Resources

How Data Scientists Broke A/B Testing (And How We Can Fix It) - posit::conf(2023)

Presented by Carl Vogel As data scientists, we care about making valid statistical inferences from experiments. And we've adapted well-established and well-understood statistical methods to help us do so in our A/B tests. Our stakeholders, though, care about making good product decisions efficiently. I'll describe how the way we design A/B tests can put these goals in tension and why that often causes misalignment between how A/B tests are intended to be used and how they are actually used.
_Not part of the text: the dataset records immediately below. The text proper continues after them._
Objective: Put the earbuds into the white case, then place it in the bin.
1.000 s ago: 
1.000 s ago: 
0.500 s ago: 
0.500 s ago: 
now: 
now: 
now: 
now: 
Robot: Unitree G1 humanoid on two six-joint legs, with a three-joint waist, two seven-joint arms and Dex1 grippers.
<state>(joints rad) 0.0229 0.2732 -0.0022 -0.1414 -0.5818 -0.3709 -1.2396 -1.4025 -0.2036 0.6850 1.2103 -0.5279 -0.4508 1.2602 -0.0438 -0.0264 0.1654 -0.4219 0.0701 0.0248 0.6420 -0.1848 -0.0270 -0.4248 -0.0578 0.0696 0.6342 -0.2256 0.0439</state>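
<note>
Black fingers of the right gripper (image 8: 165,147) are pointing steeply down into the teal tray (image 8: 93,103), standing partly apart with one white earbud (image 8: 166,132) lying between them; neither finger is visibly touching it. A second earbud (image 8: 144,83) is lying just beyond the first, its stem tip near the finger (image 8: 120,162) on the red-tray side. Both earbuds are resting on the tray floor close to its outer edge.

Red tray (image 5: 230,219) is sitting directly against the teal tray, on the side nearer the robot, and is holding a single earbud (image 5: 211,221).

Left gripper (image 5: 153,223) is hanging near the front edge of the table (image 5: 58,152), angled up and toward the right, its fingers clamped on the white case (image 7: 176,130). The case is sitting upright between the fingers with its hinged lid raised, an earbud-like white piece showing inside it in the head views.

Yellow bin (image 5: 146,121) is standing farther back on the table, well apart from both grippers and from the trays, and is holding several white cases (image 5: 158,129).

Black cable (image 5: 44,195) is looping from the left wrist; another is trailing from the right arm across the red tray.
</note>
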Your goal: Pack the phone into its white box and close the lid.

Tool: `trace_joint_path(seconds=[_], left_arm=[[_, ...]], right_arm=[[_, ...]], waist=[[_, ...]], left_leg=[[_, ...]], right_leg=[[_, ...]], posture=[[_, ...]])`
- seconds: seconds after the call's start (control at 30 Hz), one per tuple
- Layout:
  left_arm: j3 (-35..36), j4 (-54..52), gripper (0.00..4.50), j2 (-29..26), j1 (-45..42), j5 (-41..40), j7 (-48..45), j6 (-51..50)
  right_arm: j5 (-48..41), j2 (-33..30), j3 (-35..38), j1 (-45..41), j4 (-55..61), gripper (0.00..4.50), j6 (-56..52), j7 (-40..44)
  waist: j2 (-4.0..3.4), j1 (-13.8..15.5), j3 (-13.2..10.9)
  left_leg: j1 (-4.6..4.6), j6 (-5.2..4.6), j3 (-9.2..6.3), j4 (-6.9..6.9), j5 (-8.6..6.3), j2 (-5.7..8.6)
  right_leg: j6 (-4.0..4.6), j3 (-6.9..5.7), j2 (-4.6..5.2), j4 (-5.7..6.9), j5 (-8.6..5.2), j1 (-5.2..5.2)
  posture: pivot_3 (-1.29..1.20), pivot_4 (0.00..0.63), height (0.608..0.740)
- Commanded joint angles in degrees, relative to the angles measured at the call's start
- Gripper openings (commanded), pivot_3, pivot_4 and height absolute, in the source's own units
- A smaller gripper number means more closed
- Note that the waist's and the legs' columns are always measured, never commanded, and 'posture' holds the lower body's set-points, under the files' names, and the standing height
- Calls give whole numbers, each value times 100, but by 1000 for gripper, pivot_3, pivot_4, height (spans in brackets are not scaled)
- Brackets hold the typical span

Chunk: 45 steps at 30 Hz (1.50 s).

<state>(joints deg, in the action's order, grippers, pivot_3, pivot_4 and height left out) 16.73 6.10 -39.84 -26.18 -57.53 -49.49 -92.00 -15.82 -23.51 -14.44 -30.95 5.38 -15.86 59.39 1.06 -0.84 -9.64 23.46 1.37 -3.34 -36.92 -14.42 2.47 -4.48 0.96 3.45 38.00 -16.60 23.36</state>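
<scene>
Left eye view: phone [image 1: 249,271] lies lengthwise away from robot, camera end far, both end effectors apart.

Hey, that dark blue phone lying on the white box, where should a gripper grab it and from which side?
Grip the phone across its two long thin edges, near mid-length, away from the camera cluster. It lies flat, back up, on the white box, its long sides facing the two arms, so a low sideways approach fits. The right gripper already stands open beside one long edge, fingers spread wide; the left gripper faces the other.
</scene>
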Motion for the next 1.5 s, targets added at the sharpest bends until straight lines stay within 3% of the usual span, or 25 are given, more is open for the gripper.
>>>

I'll also talk about how I've used R to implement alternative experimental approaches that have helped bridge the gap between data scientists and stakeholders. Presented at Posit Conference, between Sept 19-20 2023, Learn more at posit.co/conference. -------------------------- Talk Track: Bridging the gap between data scientists and decision makers. Session Code: TALK-1076

image: thumbnail.jpg

Transcript#

This transcript was generated automatically and may contain errors.

Hi, sounds like my mic is working, okay great. So yeah, my name is Carl Vogel, I'm a Principal Data Scientist at a company called BabyList. I am here to nominally talk about A-B testing.

But I'd like to start with a story, and in this story you are a data scientist, which is hopefully not super hard to imagine, and you work at a company that sells goods or services online, and one day a product manager comes up to you asking about a test they want to run for some feature they want to launch. And this is not, this is like a substantial feature, it's not, we're not like moving a button on the page somewhere, we're not like changing some copy, designers were involved, engineers were involved, you know, this is part of like a broader user experience strategy we're trying to do.

And you get like that perennial question, that perennial data question of like how much data do I need for this, or in this case, how long should I be running this experiment? And now you are a competent and like a diligent data scientist, hopefully that's also not hard to imagine, and you ask some thoughtful questions about, well, what are you trying to measure, and what does success and failure look like for this feature, and importantly, how big of a conversion lift are we looking to get here to make this worthwhile?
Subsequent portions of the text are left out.